Of all the Triple Crown races, the Belmont Stakes is probably the most “normal” from a betting standpoint. In Louisville, of course, the emphasis is on improvement — a quest horses that are ready to deliver a top effort on the first Saturday in May. In Maryland, the best horse usually triumphs, as evidenced by the phenomenal rate of winning favorites at Old Hilltop.
But in the Big Apple, it’s all about value handicapping — finding the best horse at the best price. Consider some of the recent Belmont winners. Yeah, Point Given and Afleet Alex were great, but Sarava and Da’ Tara? The two of them never won another race. In fact, over the past 17 years, in the four editions of the Belmont that didn’t feature a Kentucky Derby or Preakness winner among the entrants (like this year), half were captured by horses that failed to return to the winner’s circle for the rest of their careers.
Test of the Champion? More like a final exam.
But what about this year’s field? Will it be Da’ Tara/Sarava, Part Deux? Well, let’s take a look at some historical norms and (hopefully) find out.
Belmont Stakes (Grade I)
Where: Belmont Park (Elmont, New York).
Race Distance: 1-1/2 miles (12 furlongs).
- Although it’s called “The Test of the Champion”, recent winners of the Belmont Stakes haven’t exactly reminded racing fans of Nashua or Damascus.

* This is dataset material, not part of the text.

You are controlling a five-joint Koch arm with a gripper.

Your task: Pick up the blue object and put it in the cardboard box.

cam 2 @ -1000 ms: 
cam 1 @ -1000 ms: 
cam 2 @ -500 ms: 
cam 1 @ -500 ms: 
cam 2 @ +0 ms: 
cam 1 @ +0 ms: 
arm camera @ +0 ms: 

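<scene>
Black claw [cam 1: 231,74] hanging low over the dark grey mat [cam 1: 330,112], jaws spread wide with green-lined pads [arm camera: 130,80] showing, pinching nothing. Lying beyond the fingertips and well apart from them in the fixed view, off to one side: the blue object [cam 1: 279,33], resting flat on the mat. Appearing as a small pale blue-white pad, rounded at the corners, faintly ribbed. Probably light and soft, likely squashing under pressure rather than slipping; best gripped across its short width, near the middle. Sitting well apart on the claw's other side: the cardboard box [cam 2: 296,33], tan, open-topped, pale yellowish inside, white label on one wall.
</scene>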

Since 1990, Belmont victors have won just 25.6 percent of their subsequent starts (41-160) — after having won 42.7 percent of their races beforehand (91-213).
- A few recent bombs notwithstanding, the Belmont Stakes has actually been relatively formful, as the post time favorite has won 56 of 134 editions of the race in which the odds were recorded (41.8 percent).
- 15 of the last 17 Belmont winners recorded at least two workouts since their last race, producing profits across the board.
- Proving that slow and steady wins the race, horses with 0-2 Quirin speed points are 4-for-60 (-34 percent ROI) in the Test of the Champion since 2000, while those with more than six points are just 1-for-25 (-93 percent ROI).
- Since 2000, the entrant with the sole best last-race Brisnet speed figure has won the Belmont four times, returning profits across the board.
- Since 1999, only two horses that competed in the Preakness — Afleet Alex (2005) and Point Given (2001) —were able to win in New York.
The Belmont Stakes Brisnet speed figure par is a 107 — a number that none of this year’s entrants can match. Surprisingly, however, this doesn’t seem to mean much. Contrary to popular opinion, a field of horses not meeting par doesn’t necessarily lead to higher prices. Using my database of over 6,400 thoroughbred races run from 2003 to present, I found that the average payoff in races featuring one or more horses that met or exceeded the race par in their last start was $12.30. When that was not the case, the average win mutuel was $12.00.
Early Speed Rations (ESRs)
The Belmont ESR par is a moderate -4 and, since 2000, only Jazil and Creator proved best in NY with a median ESR of +1 or greater.
- Tapwrit (+1)
- J Boys Echo (+1)
- Hollywood Handsome (+4)
- Lookin At Lee (+2)
- Senior Investment (+2)
- Multiplier (+2)
Late Speed Rations (LSRs)
As one might expect, proven late ability is a precious commodity in the Big Apple, where 18 of the last 26 Belmont champs had a median LSR of -10 or greater.
- Tapwrit (-17)
- Gormley (-18)
- J Boys Echo (-12)
- Hollywood Handsome (-12)
- Irish War Cry (-23)
- Senior Investment (-15)
- Meantime (-11)
Perceived Ability Rating (PAR)
Since 2000, the entrant with the top PAR has captured the Belmont seven times — a 41.2-percent win rate — and produced an ROI of 175.3 percent to win.